Epidemiologia Dentre os tumores malignos do homem, 5% ocorrem nos testículos. O câncer de testículo atinge principalmente homens entre 15 e 50 anos de idade, sendo considerado raro. Sua incidência é de 3 a 5 casos para cada grupo de 100.000 indivíduos. Quando comparado com outros cânceres que atingem o homem, como o de próstata, o câncer de testículo apresenta baixo índice de mortalidade. O fato de ter maior incidência em pessoas jovens e sexualmente ativas possibilita a chance do câncer de testículo ser confundido ou até mesmo mascarado por orquiepididimites, que são inflamações dos testículos e dos epidídimos, geralmente transmitidas sexualmente. Se após a administração de medicamentos não houver melhora do inchaço ou sintoma, é recomendável procurar o médico novamente. O câncer de testículo é facilmente curado quando detectado precocemente.

A American Cancer Society (Atlanta, Estados Unidos) estimou que em 1998 cerca de 7600 homens seriam diagnosticados com câncer de testículo nos Estados Unidos, com previsão de 400 óbitos.

Sintomas O sintoma mais comum é o aparecimento de um nódulo duro, geralmente indolor, aproximadamente do tamanho de um ervilha. Mas, ao palpar qualquer massa que não tenha sido verificada anteriormente, deve ser procurado um médico imediatamente, de preferência um urologista. A alteração encontrada pode se tratar somente de uma infecção, porém, no caso de um tumor o diagnóstico precoce aumenta as chances de cura. Note-se que massas escrotais não aderentes ao testículo não são suspeitas de câncer. Deve-se ficar atento a alterações como aumento ou diminuição no tamanho dos testículos, dor imprecisa no abdômen inferior, sangue na urina e aumento ou sensibilidade dos mamilos. Na dúvida, procure um médico.

Fatores de Risco Os principais fatores de risco para o desenvolvimento de câncer de testículo são: histórico familiar deste tumor, lesões e traumas na bolsa escrotal e a criptorquidia.

Na infância, é importante o exame do pediatra para verificar se ocorreu normalmente a descida dos testículos para a bolsa escrotal.

Detecção precoce O câncer de testículo é considerado um dos mais curáveis, principalmente quando detectado em estágio inicial. O exame físico é o melhor meio de detecção precoce.

Autoexame dos testículos Deve ser feito uma vez por mês, após um banho quente. O calor relaxa o escroto e facilita a observação de quaisquer anormalidades de tamanho, sensibilidade ou densidade.

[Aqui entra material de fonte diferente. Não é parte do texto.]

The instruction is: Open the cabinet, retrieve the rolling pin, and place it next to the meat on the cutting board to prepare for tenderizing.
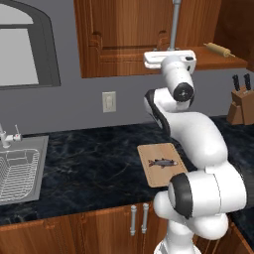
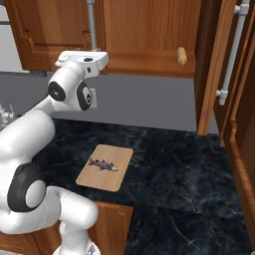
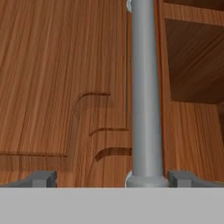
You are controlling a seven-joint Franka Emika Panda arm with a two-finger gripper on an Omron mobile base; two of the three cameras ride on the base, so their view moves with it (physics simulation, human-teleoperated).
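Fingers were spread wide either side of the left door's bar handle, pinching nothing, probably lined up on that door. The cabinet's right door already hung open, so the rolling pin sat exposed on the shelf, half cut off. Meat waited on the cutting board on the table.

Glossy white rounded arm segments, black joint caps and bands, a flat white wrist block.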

O que procurar? • Alteração do tamanho dos testículos; • sensação de peso no escroto; • dor imprecisa na parte inferior do abdômen ou na virilha; • derrame escrotal, caracterizado por líquido no escroto; • dor ou desconforto no testículo ou escroto.

Como fazer? • De pé, em frente ao espelho, verifique a existência de alterações em alto relevo na pele do escroto; • examine cada testículo com as duas mãos; • posicione o testículo entre os dedos indicador, médio e o polegar; • revolva o testículo entre os dedos – você não deve sentir dor ao realizar o exame; • não se assuste se um dos testículos parecer ligeiramente maior que o outro, isto é normal; • ache o epidídimo – canal localizado atrás do testículo que coleta e carrega o esperma; • se você se familiarizar com essa estrutura, não confundirá o epidídimo com uma massa suspeita; • os tumores malignos são localizados com mais frequência lateralmente aos testículos, mas também podem ser encontrados na porção ventral (parte de baixo dos testículos);

Diagnóstico Se por um lado é uma doença agressiva com alto índice de duplicação das células tumorais (que podem levar à rápida evolução da patologia) por outro lado é de fácil diagnóstico e um dos tumores com maior índice de cura, visto ser altamente responsivo aos quimioterápicos utilizados no momento. O câncer do testículo possui marcadores tumorais sangüíneos (alfa feto proteína e beta HCG) que podem ajudar no diagnóstico e no acompanhamento futuro da doença.

Tratamento O tratamento inicial é sempre cirúrgico, através de um pequeno corte no abdome, quando se expõe o testículo e realiza-se uma biópsia. O resultado do material retirado é feito no momento da cirurgia. Nos casos de positividade para câncer, é procedida a retirada do testículo (que nada afeta a função sexual ou reprodutiva do paciente, caso tenha o outro testículo normal). A seguir é feita uma pesquisa no organismo do paciente (com exames para procurar outros sítios da doença), quando o especialista determina a continuidade do tratamento.